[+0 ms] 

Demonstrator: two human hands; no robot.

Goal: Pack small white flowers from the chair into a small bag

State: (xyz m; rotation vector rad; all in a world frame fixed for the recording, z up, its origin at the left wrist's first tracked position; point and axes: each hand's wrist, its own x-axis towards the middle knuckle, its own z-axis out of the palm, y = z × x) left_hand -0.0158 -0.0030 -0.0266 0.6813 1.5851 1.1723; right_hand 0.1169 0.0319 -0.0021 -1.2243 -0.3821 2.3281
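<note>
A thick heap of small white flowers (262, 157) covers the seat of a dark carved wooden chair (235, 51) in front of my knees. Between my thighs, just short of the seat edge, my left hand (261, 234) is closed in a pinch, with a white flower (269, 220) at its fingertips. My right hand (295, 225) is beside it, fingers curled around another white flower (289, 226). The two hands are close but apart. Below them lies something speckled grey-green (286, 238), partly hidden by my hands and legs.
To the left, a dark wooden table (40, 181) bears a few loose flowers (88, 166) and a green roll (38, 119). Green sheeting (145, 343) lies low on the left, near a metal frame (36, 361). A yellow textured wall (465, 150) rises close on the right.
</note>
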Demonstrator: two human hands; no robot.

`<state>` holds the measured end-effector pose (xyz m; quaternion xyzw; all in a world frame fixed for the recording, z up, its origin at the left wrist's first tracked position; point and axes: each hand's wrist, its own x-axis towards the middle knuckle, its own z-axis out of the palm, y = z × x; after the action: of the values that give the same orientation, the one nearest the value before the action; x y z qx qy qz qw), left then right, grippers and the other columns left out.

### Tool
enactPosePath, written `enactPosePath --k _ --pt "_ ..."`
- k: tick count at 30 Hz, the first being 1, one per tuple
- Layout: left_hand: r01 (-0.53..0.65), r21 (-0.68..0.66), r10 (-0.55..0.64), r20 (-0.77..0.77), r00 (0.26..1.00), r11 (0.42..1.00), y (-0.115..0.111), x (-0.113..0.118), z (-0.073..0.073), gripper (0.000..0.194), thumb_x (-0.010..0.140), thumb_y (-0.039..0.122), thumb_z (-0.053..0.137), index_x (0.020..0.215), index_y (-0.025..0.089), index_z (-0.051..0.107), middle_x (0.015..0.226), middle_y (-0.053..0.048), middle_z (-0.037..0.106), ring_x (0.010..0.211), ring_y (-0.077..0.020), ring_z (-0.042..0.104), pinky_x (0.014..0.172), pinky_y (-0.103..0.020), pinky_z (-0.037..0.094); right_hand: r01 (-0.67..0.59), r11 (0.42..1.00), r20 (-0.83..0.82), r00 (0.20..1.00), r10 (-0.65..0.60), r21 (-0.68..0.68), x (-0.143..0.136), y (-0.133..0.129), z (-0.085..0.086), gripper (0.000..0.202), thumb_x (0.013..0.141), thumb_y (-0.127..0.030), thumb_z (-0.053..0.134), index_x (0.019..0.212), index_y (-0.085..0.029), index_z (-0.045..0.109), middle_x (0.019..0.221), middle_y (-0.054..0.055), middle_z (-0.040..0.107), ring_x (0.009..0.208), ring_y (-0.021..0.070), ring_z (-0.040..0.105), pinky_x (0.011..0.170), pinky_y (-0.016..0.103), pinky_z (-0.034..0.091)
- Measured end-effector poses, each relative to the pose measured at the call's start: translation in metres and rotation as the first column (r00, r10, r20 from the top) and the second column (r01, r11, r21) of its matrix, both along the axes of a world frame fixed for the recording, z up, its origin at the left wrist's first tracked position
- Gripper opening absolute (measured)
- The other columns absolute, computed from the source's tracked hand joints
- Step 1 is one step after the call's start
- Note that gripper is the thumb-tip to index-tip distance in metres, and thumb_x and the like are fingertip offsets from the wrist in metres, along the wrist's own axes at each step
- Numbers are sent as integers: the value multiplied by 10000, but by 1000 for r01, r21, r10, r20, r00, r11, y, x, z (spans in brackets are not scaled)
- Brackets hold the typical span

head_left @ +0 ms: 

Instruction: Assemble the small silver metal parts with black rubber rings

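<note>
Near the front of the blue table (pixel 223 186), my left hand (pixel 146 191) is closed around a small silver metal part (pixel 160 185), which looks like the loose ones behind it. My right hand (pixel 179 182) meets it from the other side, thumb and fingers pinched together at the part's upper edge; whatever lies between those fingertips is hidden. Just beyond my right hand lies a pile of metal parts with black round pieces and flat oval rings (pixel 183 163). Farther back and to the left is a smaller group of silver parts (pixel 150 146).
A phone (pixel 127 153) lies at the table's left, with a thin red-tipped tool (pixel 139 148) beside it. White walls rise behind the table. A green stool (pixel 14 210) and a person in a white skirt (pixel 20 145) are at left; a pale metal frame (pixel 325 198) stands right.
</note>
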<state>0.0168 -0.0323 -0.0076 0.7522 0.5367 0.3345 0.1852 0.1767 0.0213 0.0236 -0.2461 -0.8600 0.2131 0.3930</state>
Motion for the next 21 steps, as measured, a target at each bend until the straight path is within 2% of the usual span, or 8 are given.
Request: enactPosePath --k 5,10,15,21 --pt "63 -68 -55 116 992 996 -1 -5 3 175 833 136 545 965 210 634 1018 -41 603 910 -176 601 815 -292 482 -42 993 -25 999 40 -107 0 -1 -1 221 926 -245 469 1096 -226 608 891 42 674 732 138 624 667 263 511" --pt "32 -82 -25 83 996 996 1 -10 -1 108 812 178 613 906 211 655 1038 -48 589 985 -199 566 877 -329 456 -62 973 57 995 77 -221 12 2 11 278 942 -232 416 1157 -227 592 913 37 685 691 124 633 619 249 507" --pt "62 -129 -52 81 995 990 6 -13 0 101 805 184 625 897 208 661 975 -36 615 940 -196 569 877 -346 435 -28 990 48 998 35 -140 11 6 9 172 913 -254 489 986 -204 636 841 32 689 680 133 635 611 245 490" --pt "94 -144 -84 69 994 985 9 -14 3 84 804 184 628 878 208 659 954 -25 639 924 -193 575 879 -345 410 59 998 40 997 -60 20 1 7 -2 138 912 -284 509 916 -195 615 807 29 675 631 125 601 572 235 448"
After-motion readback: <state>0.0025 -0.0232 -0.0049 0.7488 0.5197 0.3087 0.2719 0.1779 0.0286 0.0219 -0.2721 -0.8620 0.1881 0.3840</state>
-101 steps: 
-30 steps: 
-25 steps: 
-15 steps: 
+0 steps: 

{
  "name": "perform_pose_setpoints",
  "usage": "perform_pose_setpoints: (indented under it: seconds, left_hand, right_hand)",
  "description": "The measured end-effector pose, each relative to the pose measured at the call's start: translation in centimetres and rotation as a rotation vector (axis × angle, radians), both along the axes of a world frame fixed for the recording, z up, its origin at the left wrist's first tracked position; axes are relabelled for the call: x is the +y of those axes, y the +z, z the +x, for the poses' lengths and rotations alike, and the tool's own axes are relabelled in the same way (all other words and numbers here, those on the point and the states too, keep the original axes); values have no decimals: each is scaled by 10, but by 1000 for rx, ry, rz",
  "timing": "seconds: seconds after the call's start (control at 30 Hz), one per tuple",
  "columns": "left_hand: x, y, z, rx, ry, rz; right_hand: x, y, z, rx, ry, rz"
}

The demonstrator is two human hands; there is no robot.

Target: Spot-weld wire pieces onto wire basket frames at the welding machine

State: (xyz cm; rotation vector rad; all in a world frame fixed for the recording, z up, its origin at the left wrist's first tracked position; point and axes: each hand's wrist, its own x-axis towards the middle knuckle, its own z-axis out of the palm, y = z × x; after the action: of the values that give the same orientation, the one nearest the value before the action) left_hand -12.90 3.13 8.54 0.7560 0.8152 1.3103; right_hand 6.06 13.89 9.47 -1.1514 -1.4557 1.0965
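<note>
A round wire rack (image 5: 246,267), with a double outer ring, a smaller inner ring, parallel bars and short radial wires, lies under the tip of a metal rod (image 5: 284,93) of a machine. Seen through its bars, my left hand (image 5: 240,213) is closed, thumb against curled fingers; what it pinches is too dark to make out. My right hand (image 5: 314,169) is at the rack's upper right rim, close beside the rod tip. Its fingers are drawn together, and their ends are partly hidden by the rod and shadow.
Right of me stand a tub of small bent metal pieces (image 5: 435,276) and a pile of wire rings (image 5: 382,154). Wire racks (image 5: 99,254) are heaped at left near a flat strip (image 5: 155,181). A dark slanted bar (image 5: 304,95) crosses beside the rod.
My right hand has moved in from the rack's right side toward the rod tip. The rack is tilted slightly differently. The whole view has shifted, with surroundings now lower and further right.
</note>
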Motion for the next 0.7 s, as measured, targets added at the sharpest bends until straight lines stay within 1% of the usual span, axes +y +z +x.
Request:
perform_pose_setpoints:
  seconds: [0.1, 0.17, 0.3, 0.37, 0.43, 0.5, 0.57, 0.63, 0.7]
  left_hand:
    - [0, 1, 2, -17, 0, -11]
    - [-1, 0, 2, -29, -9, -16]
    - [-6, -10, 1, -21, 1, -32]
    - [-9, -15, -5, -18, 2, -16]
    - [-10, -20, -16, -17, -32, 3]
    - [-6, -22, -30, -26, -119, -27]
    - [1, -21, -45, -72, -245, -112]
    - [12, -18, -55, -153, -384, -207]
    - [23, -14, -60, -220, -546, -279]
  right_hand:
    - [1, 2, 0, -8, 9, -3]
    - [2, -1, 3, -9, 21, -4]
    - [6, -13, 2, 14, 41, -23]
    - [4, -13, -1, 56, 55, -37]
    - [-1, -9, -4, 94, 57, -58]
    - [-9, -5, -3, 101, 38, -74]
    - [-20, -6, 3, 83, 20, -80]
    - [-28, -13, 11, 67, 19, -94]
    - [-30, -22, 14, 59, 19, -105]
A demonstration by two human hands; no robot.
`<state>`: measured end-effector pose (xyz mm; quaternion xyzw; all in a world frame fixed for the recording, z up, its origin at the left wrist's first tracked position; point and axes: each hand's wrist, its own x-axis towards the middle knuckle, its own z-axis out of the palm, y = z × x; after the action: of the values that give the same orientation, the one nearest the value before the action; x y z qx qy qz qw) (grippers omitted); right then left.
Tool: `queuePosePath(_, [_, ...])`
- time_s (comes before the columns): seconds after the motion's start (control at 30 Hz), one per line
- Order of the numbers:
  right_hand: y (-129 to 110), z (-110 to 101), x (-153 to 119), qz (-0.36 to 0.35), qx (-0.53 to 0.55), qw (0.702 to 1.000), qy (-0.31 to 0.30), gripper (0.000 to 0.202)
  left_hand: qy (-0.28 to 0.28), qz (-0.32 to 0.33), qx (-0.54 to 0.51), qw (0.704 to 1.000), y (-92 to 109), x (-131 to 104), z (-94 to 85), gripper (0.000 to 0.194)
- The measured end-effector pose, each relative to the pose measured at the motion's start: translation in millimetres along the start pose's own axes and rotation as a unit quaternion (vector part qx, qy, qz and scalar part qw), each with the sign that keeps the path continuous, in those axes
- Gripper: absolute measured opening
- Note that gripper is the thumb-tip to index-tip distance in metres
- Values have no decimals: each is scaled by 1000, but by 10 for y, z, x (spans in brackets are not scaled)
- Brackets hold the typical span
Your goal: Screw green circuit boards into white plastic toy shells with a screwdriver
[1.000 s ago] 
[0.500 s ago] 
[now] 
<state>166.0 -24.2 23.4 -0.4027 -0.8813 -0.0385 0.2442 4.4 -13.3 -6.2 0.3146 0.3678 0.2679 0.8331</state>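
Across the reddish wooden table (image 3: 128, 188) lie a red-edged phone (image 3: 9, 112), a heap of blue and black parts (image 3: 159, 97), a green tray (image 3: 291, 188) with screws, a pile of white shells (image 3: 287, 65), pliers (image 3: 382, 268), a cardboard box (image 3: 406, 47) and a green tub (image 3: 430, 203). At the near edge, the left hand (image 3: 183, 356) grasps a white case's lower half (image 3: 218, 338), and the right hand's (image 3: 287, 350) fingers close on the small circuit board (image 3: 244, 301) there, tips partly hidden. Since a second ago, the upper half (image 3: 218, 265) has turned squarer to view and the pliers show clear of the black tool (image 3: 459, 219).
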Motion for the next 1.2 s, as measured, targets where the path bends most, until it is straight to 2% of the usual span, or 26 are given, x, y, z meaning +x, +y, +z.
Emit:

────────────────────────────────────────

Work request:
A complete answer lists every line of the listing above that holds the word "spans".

Solution for this task:
- Numbers are sent as integers: the value multiplied by 10000, but by 1000 for r01, r21, r10, r20, r00, r11, y, x, z (spans in brackets are not scaled)
- Values have no decimals: each is scaled by 1000, but by 10 for y, z, x (spans in brackets are not scaled)

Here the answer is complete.